If every sound you emit is a scream

I recently came across this older piece from Phillip Pullman, author of the His Dark Materials trilogy, in which he makes the case against the use of present tense narrative in literature. A couple interesting excerpts:

 … [I]f every sound you emit is a scream, a scream has no expressive value. What I dislike about the present-tense narrative is its limited range of expressiveness.

...There's a close parallel here with the increasing use of the hand-held camera in cinema. Just like the present tense, the hand-held camera is an expressive device whose expressive power is being drained away by making it the only way of shooting a film... I dislike it partly because it makes me feel sick, and partly because the camera never seems to be looking where I want to look, and partly because of the sheer monotony of texture that it brings, but mainly because of its falsehood.

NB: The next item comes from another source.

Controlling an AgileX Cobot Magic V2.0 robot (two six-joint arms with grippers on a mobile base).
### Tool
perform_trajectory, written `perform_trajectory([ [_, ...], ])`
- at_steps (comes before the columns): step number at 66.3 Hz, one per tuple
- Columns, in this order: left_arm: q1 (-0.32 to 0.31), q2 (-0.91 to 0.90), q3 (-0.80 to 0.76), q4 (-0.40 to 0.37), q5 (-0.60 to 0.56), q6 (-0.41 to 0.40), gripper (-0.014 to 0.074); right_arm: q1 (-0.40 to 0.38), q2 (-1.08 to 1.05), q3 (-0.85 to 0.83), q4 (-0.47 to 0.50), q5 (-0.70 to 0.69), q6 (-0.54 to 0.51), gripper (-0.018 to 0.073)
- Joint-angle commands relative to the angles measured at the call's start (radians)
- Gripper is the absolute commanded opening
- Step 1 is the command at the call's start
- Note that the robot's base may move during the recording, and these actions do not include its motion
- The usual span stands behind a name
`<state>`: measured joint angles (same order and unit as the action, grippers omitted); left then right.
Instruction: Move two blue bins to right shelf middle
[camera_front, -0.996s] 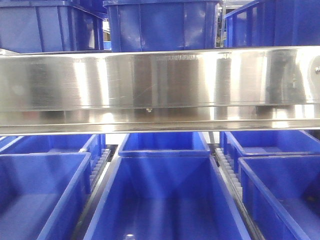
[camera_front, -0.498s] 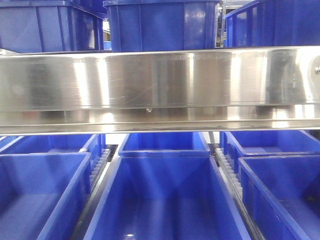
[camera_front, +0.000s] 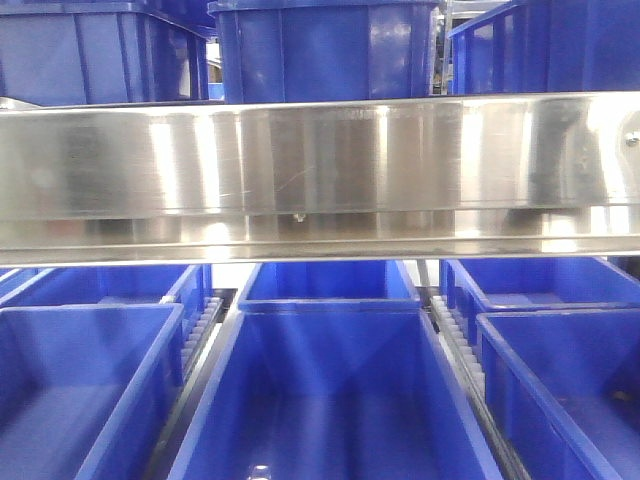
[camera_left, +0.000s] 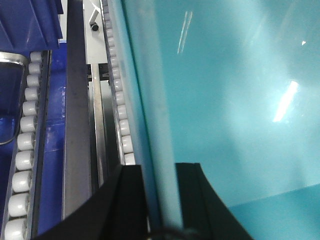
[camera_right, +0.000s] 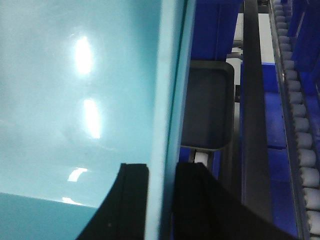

Pullman suggests that the handheld camera, and by association present-tense writing, is a shortcut used to impart realism and immediacy. And in many cases, he's probably right. Horror films in particular, since the Blair Witch Project, have embraced the format as a means of hardwiring claustrophobia and vulnerability into their narrative. What I find intriguing is that in cinema, I find the handheld camera negatively affects my ability to identify with the person holding the camera, even though I'm observing the world almost literally through their eyes. I don't think that's the case with present tense, first-person narrative, but I'll allow that it can be a crutch for an author to convey a sense of immediacy.

One member of my writing group is not a fan of present tense, and has called me out on its usage every time I've employed it in a story. It seems to inspire a negative aesthetic reaction in some readers, just as some people simply cannot bear to watch the jumpy, grainy footage of a handheld cam. (I have to wonder if the intellectual arguments for and against both are merely justifications for people's visceral reactions.) Every time I've used it, I've done so for a specific reason, but now I take fair warning that this is a narrative method that may put off a subset of the audience. I don't think it's an "abdication of narrative responsibility," but a tradeoff between competing costs and benefits, and a decision that's worthy of more thought than I might have given it at one time.